▸ **Prompt**:
Show all lines from the records below in which the string "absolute" is present.

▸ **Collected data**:
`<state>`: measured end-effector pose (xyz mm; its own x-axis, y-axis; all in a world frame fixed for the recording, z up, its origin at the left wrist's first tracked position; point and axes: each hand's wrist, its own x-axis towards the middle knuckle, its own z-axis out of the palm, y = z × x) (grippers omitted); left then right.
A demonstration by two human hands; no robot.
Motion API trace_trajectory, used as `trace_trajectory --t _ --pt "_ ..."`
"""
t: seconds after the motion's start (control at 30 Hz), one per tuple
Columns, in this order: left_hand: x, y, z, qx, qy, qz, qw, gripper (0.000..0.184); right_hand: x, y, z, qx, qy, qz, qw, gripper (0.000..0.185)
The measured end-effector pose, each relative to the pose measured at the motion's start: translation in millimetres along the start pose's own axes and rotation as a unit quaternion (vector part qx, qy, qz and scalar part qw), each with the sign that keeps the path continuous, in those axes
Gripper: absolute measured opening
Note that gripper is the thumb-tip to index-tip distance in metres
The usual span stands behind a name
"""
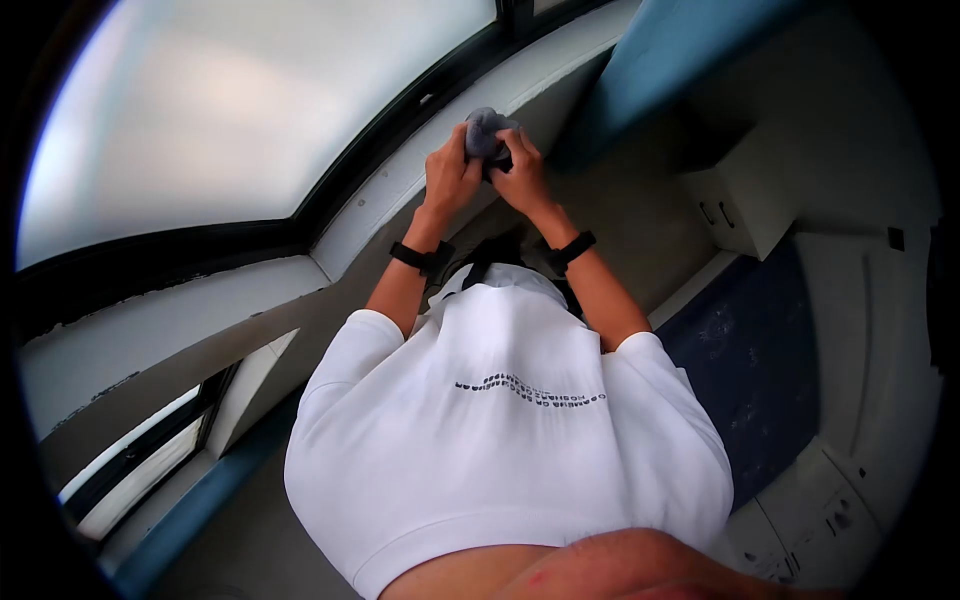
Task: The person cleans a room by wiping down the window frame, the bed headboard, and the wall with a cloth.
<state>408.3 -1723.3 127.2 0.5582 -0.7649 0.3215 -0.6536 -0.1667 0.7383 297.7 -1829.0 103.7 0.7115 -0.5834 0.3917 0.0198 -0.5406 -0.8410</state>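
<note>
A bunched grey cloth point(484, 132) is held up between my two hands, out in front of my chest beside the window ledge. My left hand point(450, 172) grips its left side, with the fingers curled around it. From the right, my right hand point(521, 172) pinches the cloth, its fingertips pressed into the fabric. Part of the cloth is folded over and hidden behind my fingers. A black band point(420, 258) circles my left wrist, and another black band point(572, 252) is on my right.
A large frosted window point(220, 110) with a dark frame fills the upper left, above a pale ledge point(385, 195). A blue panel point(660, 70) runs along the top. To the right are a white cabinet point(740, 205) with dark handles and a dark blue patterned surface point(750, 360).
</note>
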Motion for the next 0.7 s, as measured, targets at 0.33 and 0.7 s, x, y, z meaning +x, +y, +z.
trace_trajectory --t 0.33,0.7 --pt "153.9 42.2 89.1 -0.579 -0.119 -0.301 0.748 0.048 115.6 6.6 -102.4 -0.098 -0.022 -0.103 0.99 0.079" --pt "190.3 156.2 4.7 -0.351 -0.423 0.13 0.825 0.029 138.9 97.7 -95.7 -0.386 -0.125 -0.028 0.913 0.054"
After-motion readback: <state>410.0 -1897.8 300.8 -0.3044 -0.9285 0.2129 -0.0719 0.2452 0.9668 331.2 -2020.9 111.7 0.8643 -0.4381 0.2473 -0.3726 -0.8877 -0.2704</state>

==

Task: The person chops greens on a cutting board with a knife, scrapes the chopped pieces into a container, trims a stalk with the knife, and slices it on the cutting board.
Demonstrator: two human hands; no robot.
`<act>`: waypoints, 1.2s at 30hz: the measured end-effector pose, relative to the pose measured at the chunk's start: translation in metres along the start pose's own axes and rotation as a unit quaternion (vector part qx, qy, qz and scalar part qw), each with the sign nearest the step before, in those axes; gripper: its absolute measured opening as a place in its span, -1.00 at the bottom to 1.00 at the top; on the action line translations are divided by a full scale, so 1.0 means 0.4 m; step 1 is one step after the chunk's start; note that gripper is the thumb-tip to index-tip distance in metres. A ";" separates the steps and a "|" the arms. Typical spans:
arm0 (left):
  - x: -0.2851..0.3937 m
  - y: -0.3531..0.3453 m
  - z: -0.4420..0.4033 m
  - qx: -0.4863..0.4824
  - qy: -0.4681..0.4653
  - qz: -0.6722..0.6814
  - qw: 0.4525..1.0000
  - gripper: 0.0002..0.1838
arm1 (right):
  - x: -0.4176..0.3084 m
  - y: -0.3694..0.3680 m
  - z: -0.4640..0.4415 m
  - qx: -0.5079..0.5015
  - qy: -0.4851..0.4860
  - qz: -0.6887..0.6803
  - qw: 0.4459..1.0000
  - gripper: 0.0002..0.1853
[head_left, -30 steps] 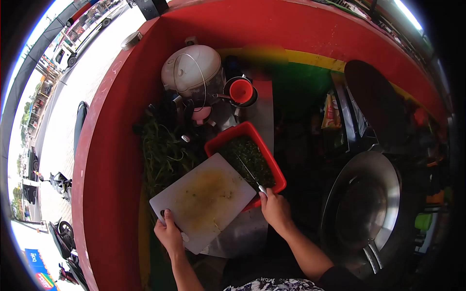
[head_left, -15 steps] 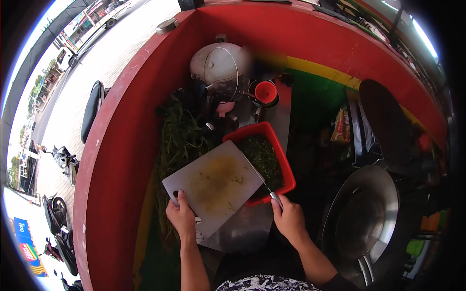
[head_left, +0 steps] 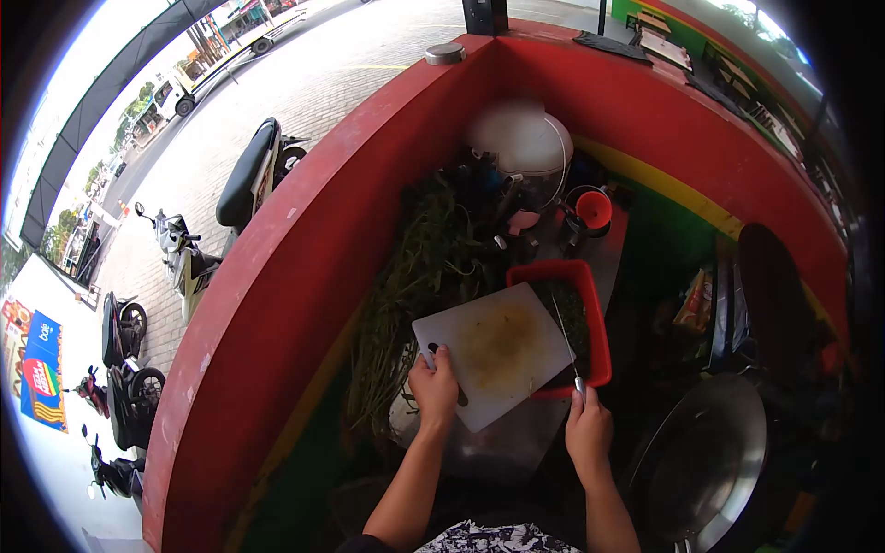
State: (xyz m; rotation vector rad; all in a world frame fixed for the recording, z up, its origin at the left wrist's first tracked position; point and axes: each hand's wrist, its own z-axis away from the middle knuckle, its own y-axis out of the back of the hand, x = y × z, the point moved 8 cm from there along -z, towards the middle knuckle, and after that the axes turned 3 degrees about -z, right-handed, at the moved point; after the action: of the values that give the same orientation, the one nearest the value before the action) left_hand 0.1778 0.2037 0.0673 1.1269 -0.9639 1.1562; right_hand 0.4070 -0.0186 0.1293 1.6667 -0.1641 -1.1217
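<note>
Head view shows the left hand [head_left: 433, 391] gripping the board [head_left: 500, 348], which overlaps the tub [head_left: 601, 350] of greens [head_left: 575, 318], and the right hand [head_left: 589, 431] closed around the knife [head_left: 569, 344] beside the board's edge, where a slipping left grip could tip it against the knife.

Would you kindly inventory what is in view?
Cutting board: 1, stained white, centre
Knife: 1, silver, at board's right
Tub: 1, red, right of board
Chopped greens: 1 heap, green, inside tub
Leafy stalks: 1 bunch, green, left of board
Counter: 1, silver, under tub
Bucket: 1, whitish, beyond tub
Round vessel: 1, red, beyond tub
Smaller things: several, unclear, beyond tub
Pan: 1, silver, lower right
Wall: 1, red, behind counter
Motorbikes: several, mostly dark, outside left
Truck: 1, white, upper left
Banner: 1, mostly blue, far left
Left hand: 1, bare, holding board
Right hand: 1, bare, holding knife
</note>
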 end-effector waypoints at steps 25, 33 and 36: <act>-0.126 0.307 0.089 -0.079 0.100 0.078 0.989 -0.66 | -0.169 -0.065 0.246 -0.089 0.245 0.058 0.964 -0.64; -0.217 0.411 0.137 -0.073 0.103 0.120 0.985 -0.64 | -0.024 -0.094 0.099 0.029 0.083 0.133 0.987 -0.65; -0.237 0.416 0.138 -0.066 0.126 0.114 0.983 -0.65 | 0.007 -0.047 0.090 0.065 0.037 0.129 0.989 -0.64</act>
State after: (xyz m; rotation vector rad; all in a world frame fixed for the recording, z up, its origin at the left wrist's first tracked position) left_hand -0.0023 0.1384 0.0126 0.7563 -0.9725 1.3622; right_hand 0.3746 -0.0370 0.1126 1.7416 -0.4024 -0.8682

▸ **Task result**:
Gripper: absolute measured opening
`<act>`: waypoints, 1.2s at 30hz: the measured end-effector pose, relative to the pose measured at the chunk's start: translation in metres along the start pose's own axes and rotation as a unit quaternion (vector part qx, qy, qz and scalar part qw), each with the sign nearest the step before, in those axes; gripper: its absolute measured opening as a place in its span, -1.00 at the bottom to 1.00 at the top; on the action line translations are divided by a full scale, so 1.0 means 0.4 m; step 1 is one step after the chunk's start; note that gripper is the thumb-tip to index-tip distance in metres. A ";" separates the steps and a "|" the arms. Typical spans:

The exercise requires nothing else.